Windows that are installed in render, will probably require re-rendering, most companies won’t include to decorate, the same can be said for the internal plaster work. To some degree a minor amount of re-decoration will be required and this is usually never included. Why? Because it’s impossible to source matching paint finishes or say twenty year old tiles running around the bathroom window. It is always possible that these can be dislodged when removing a window; they could be attached to blown plasterwork. A good company or sales person will warn of this at both the point of sale and this will be repeated again at survey stage.
What design should I choose for my windows?
Another thing to be wary of is what design of window the salesperson is recommending. They can often recommend very basic designs and suggest that you lose unnecessary opening windows to reduce costs. Whilst it is true that opening windows add to the cost, the aesthetics of the property should also be considered, changing windows to just large panes of glass can ruin the look of your property. So whilst openings may not be required, you need to consider what the final look of the property would be, with these changes. You should also consider the window types like flush casements, stormproof windows, sliding sashes. The ranges of windows and doors vary, a conventional uPVC window to say a Residence 9 window can have a huge variation in cost. Alumium and timber windows can also cost a lot more but in some cases, may need to be the material of choice.
Salespeople often believe certain responsibilities are down to the surveyor and many surveyors believe it is down to the salesman. This conflict in who should finalise the specification can cause problems for the customer with some companies. At KJM Windows and Conservatories we usually send both the surveyor and original salesperson to finalise the contract, this way anything that has not be covered by the sales team can be sorted with the surveyor before a contract is signed.
I would recommend that you ask these questions of any company before asking them to provide you with a double glazing quotation
- How long have you been trading?
- A follow up question to the one above, have the company ever been in administration or changed their name?
- Do you have any recent customers that we could visit and look at a job similar to what we require?
- Are your fitters employed or subcontractors? Subcontractor’s don’t necessarily mean a poor job will be the result.
- What are your payment terms?
- Are your sales-people commission only?
- Are your windows, doors and conservatories manufactured in the UK?
- Do you have a showroom?
- What are you warranty terms and can I see a copy of your terms and conditions?
- Are you a member of any trade bodies?
- Do you have online feedback or customer satisfaction results?
In the early 80’s there were many small PVCu window manufacturers but over time this has diminished to very small numbers. This is because “super fabricators” as the double glazing industry calls them, set up in business to manufacture thousands of windows a week to supply companies like KJM. The investment in machinery and the buying power of these companies meant we could buy in the same window system they were manufacturing for much less than it cost us to make it. The machinery, premise, labour and factory overheads this did not make it viable for small to medium sized firms to continue making their own PVCu windows and doors. In KJM’s case it also meant that when we were manufacturing, we only really wanted to sell what we made.
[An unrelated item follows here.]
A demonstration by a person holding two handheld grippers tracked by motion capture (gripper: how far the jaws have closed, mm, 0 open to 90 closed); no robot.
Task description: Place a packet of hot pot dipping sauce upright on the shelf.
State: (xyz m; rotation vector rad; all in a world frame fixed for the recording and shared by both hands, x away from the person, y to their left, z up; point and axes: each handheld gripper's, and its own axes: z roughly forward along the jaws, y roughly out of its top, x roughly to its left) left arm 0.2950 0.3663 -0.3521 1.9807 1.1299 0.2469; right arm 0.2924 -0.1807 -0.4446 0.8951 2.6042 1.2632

Today, as there are so many specialist systems in the marketplace, its gives us a much greater choice to offer the consumer. When we manufactured our own windows I did believe it was a marketing advantage that a company made their own windows, but this is no longer the case.
As long as the product quality is good and you are getting the product you want, there is little to fear about where your windows will come from.
Its often worth getting other quotations, never go for a sale on the evening, ask for a full written quotation first, to clarify exactly what's quoted for and what's not. Finally don't compromise on the designs of the windows and doors, you might just regret it.